= Big Oil =

Largest publicly traded companies

Globally, net income of the oil and gas industry reached a record US$4 trillion in 2022.
After the COVID-19 pandemic, energy company profits increased with higher fuel prices resulting from the Russian invasion of Ukraine, falling debt levels, tax write-downs of projects shut down in Russia, and backing off from earlier plans to reduce greenhouse gas emissions.

Big Oil is a colloquial grouping of the world's six or seven largest publicly traded and investor-owned oil and gas companies, also known as supermajors.

2024 USD (billions)
| Oil major | Revenue | Profits |
|---|---|---|
| Exxon Mobil | 339.25 | 48.87 |
| Shell | 284.31 | 16.50 |
| TotalEnergies | 195.61 | 29.82 |
| Chevron | 193.41 | 28.10 |
| BP | 189.19 | 11.47 |
| Eni | 140.00 | 21.00 |

 The term, particularly in the United States, emphasizes their economic power and influence on politics. Big Oil is often associated with the fossil fuels lobby and also used to refer to the industry as a whole in a pejorative or derogatory manner.

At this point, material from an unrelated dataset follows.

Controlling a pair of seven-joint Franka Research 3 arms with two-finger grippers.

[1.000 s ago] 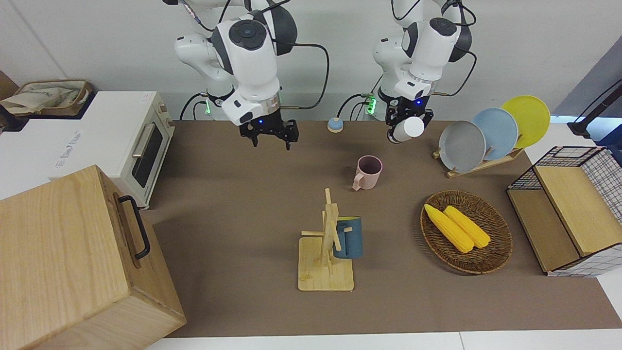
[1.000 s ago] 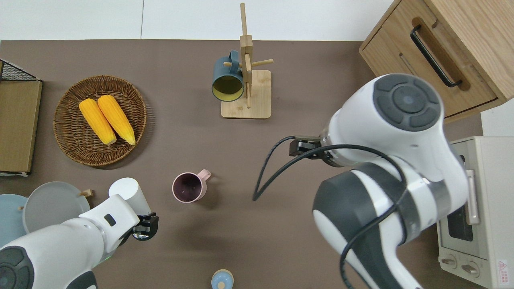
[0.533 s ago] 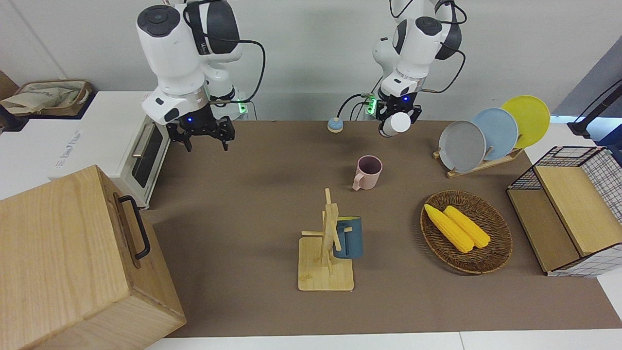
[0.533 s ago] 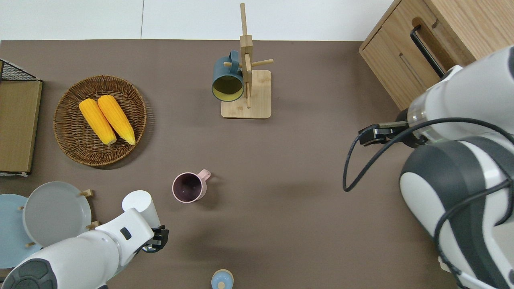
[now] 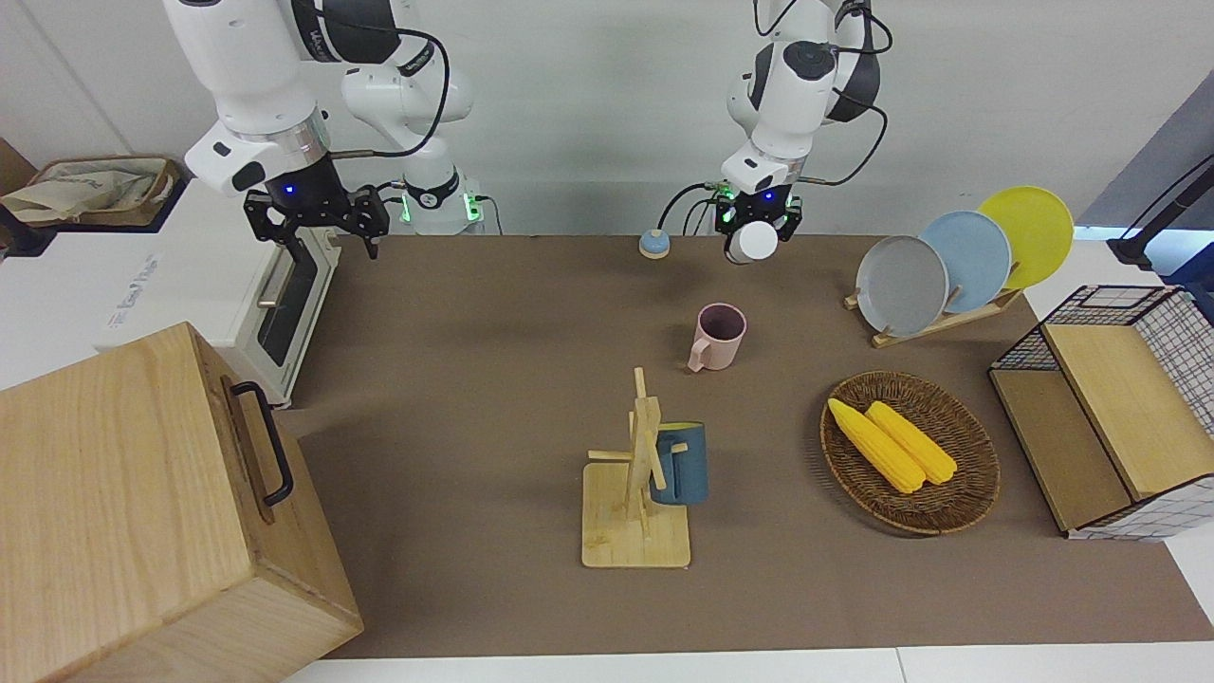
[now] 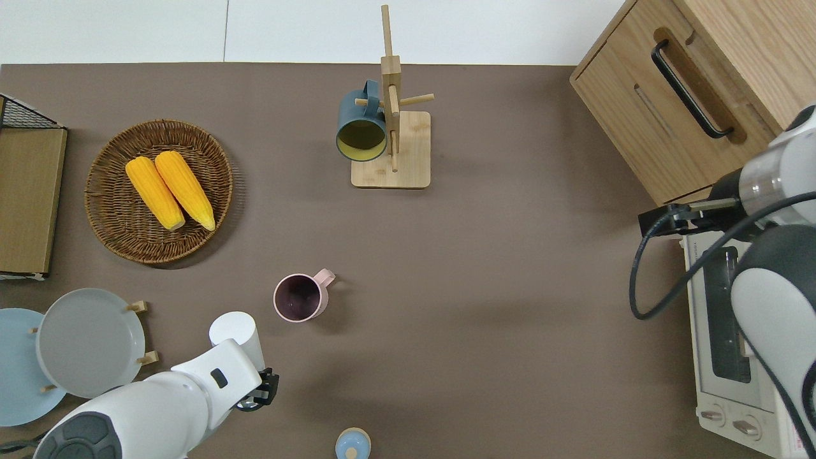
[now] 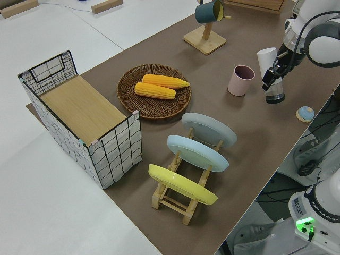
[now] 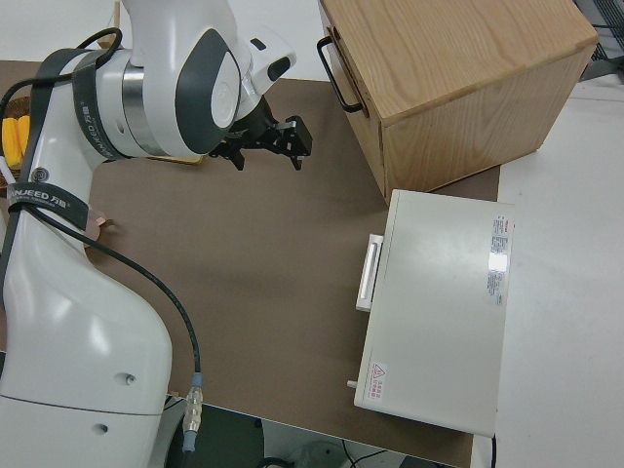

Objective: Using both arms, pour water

Sources conflict on the exact makeup of Big Oil today, though the companies which are most frequently mentioned as supermajors are ExxonMobil, Shell, TotalEnergies, BP, and Chevron with Eni and ConocoPhillips, prior to ConocoPhillips spinning off its downstream operations into Phillips 66, frequently being included as well. The phrase "Super-Major" emanated from a report published by Douglas Terreson of investment bank Morgan Stanley in February 1998. The report predicted a substantial consolidation phase of "Major" Oil companies which would result in a group of dominant "Super-Major" entities. Big Oil previously referred to seven oil companies which formed the Consortium for Iran; such "Seven Sisters" were the Anglo-Persian Oil Company (a predecessor of BP), Shell plc, three of Chevron's predecessors (Standard Oil of California, Gulf Oil and Texaco), and two of ExxonMobil's predecessors (Jersey Standard and Standard Oil of New York).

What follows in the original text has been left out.